Work required → Wherever the string "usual" appears in the listing, copy that line.

════════════════

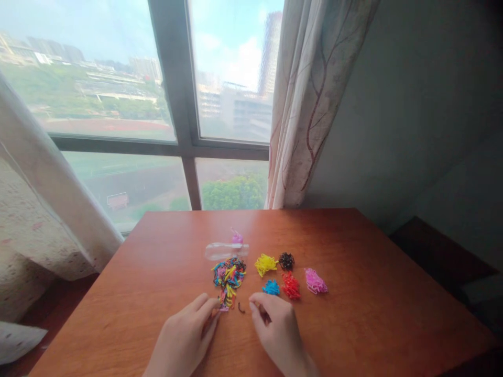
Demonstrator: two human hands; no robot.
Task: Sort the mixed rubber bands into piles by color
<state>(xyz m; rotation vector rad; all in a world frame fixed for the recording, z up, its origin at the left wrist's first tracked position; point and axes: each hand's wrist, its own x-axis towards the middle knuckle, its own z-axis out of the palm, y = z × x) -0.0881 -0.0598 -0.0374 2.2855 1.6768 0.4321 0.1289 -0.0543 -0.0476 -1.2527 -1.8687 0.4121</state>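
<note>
A mixed pile of small colourful rubber bands (229, 274) lies on the wooden table, with a narrower tail toward me. At that tail, my left hand (188, 327) has its thumb and index fingertips close together, beside a pink band (223, 309); whether they grip it is unclear. My right hand (278, 322) is closed in a pinch just in front of the blue pile (271, 287), and anything between its fingertips is too small to make out. One dark band (241, 308) rests between my hands. Sorted piles lie to the right: yellow (266, 265), black (286, 261), red (291, 286) and pink (316, 281).
Behind the mixed pile, a clear plastic bottle (226, 252) lies on its side, with a pinkish-purple object (237, 237) beyond it. The brown table (129, 293) reaches back to the window (184, 149). Curtains (310, 99) hang on both sides.
</note>
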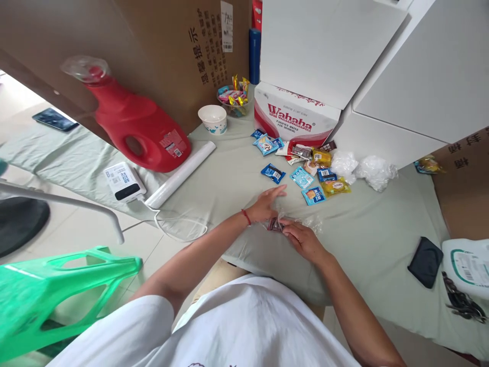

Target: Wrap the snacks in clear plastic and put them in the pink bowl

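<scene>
A dark red-brown snack packet [274, 225] lies within a crinkled clear plastic bag [313, 223] on the pale green cloth, close to my body. My left hand [265, 205], with a red string bracelet at the wrist, is at the bag's left side. Its index finger stretches forward while the lower fingers and thumb grip the film. From the right, my right hand [303, 238] has its thumb and fingers closed at the packet's edge. Just beyond lie several loose snack packets, including a blue one [273, 173], a light blue one [314, 195] and a yellow one [336, 187].
Crumpled clear bags [376, 172] lie right of the snacks, before a Wahaha carton [294, 117]. A paper bowl [213, 120], a candy bowl [239, 108], a red jug [141, 127], a white roll [181, 174] and a cabled power bank [124, 182] stand left. A black pouch [425, 262] lies right.
</scene>
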The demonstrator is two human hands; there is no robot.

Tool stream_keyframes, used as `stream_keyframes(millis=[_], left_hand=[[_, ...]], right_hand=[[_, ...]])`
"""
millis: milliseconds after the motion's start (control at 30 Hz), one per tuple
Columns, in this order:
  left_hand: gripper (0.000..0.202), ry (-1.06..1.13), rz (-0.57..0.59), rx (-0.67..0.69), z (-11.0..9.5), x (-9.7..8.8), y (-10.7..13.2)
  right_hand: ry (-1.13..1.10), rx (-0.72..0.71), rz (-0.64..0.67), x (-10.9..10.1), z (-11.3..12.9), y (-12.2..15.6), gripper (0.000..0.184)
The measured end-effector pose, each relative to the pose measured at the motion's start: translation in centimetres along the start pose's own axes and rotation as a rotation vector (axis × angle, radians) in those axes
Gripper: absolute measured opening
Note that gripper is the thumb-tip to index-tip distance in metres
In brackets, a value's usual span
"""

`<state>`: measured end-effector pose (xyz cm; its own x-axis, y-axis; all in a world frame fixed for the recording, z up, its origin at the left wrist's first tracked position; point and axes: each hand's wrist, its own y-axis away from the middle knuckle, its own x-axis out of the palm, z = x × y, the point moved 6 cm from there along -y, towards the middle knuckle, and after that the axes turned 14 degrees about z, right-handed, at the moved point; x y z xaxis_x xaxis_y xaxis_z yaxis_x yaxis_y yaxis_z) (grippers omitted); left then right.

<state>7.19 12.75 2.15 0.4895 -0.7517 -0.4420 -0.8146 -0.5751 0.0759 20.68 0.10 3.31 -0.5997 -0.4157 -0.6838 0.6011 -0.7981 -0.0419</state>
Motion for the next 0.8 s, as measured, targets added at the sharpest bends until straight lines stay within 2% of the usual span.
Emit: stream_keyframes(millis=[33, 100, 200, 233, 300, 400, 433, 467, 567, 600, 633, 733, 800], left_hand=[[0.079, 0.002, 0.079, 0.017, -0.1, 0.0, -0.5], [0.061, 0.001, 0.158, 0.039, -0.2, -0.4, -1.0], [0.019, -0.023, 0.143, 0.107, -0.4, -1.6, -0.1], [0.015, -0.032, 0.141, 0.133, -0.3, -1.9, 0.7], [0.022, -0.049, 0.153, 0.163, 0.1, -2.4, 2.9], [0.029, -0.059, 0.182, 0.123, 1.4, -2.7, 6.5], [0.031, -0.048, 0.145, 0.080, 1.9, -2.8, 7.4], [0.033, -0.040, 0.060, 0.011, 2.5, -3.0, 8.1], [0.037, -0.070, -0.288, -0.234, 3.3, -3.2, 9.0], [0.037, -0.107, -0.345, -0.294, 3.1, -2.9, 8.8], [0.035, -0.148, -0.344, -0.332, 2.8, -2.3, 8.2], [0.022, -0.223, -0.173, -0.350, 1.0, -0.8, 6.2], [0.016, -0.199, -0.101, -0.333, -0.4, -0.5, 5.7]], right_hand=[[0.002, 0.001, 0.008, 0.1, -0.1, 0.1, 0.022], [0.008, 0.008, 0.002, 0.2, -0.3, 0.2, 0.022], [0.017, 0.022, -0.068, 0.3, -0.8, 0.5, 0.023], [0.022, 0.025, -0.098, 0.3, -0.9, 0.6, 0.024], [0.033, 0.034, -0.141, 0.4, -1.0, 0.9, 0.033], [0.037, 0.041, -0.136, 0.9, -1.0, 1.1, 0.044], [0.035, 0.043, -0.124, 1.1, -0.9, 1.2, 0.043], [0.033, 0.043, -0.115, 1.2, -0.8, 1.2, 0.043], [0.047, 0.036, -0.117, 1.4, -0.5, 1.2, 0.042], [0.055, 0.032, -0.123, 1.4, -0.4, 1.2, 0.043], [0.064, 0.028, -0.129, 1.3, -0.3, 1.2, 0.043], [0.088, 0.034, -0.135, 1.2, -0.2, 1.2, 0.042], [0.097, 0.037, -0.122, 1.3, -0.2, 1.1, 0.042]])
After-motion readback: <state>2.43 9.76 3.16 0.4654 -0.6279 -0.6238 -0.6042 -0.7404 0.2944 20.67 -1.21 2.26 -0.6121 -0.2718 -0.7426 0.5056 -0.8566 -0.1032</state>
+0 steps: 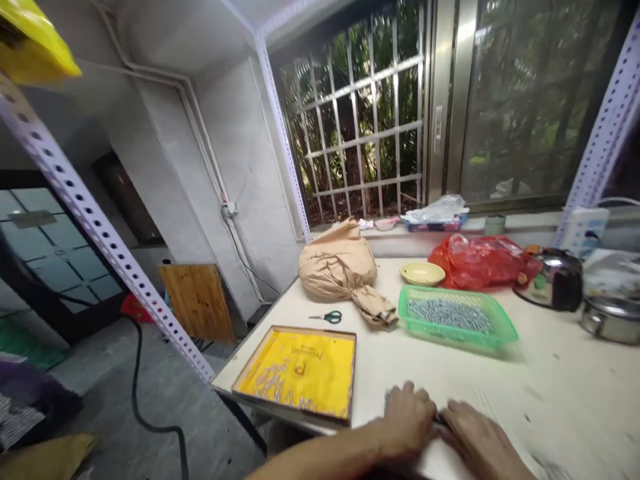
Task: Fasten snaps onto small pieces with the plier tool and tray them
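My left hand [410, 415] rests low over the white table, its fingers curled closed. Close beside it is my right hand [477, 433], also with bent fingers and a little blurred. A small dark thing shows between the two hands, too hidden to name. Left of my hands lies a shallow tray [327, 370] lined with a yellow printed sheet, with several small slender pieces [273, 383] scattered in its near part. Beyond my hands stands a green plastic basket [505, 327] holding a heap of small grey metal pieces [447, 315] that look like screws.
Scissors [330, 317] with dark handles lie behind the tray. Farther back are a brown paper sack [337, 267], a yellow plate [423, 273] and a red plastic bag [480, 261]. A kettle [557, 280] and a metal pot [613, 319] stand at right. The table's left edge [260, 313] drops to the floor.
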The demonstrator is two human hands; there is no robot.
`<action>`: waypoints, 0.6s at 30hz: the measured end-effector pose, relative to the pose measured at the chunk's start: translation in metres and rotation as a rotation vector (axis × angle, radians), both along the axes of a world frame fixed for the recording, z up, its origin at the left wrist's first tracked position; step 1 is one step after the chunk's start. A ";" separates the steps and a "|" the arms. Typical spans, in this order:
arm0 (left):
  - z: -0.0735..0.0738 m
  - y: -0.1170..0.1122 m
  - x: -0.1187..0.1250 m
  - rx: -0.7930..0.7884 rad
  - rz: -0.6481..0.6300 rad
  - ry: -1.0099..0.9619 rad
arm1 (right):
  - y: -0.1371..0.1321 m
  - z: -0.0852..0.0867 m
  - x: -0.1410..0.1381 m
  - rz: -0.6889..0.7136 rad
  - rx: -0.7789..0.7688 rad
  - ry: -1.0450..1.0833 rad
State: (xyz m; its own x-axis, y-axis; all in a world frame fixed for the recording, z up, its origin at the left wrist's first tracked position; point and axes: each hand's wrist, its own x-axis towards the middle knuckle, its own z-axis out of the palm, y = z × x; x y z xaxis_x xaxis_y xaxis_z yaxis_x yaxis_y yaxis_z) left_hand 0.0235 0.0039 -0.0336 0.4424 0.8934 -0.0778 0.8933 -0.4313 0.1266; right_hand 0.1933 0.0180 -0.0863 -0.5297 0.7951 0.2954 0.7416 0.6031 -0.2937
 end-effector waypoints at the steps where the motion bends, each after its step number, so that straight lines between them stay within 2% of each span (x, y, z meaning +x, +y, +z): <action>1: 0.007 -0.005 0.000 0.007 0.007 0.004 | -0.004 0.013 -0.001 0.004 -0.041 -0.086; 5: 0.032 -0.008 0.004 -0.009 0.001 0.010 | -0.016 0.059 -0.007 0.008 -0.106 -0.288; 7: 0.037 -0.005 0.006 -0.018 0.001 0.007 | -0.015 0.073 -0.008 -0.015 -0.120 -0.372; 9: 0.036 -0.006 0.005 -0.020 0.007 -0.027 | -0.011 0.082 -0.005 -0.031 -0.122 -0.408; 14: 0.013 -0.031 0.004 0.140 -0.044 -0.177 | 0.011 0.084 0.014 0.117 -0.221 -0.402; 18: -0.002 -0.054 0.014 0.163 -0.111 -0.274 | 0.027 0.075 0.018 0.053 -0.162 -0.396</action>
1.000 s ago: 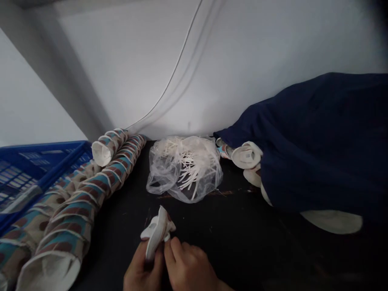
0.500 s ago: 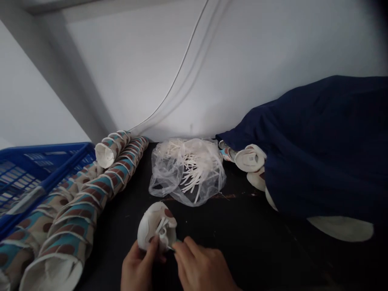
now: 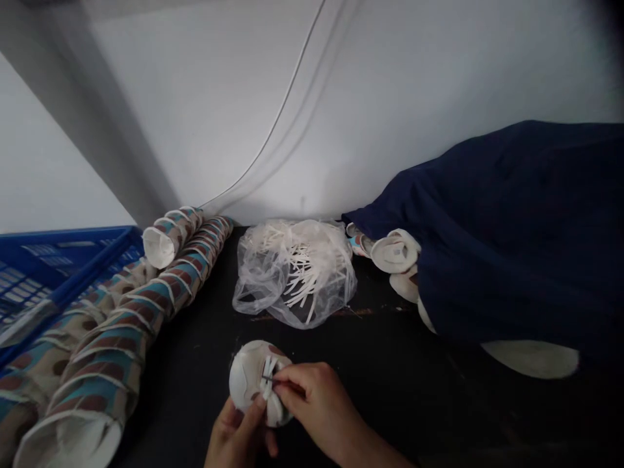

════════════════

Written response →
In brackets, a value's usual span
Motion for the next 0.8 s, as measured, targets added at the sharpest bends until straight lines stay within 2% of the usual span.

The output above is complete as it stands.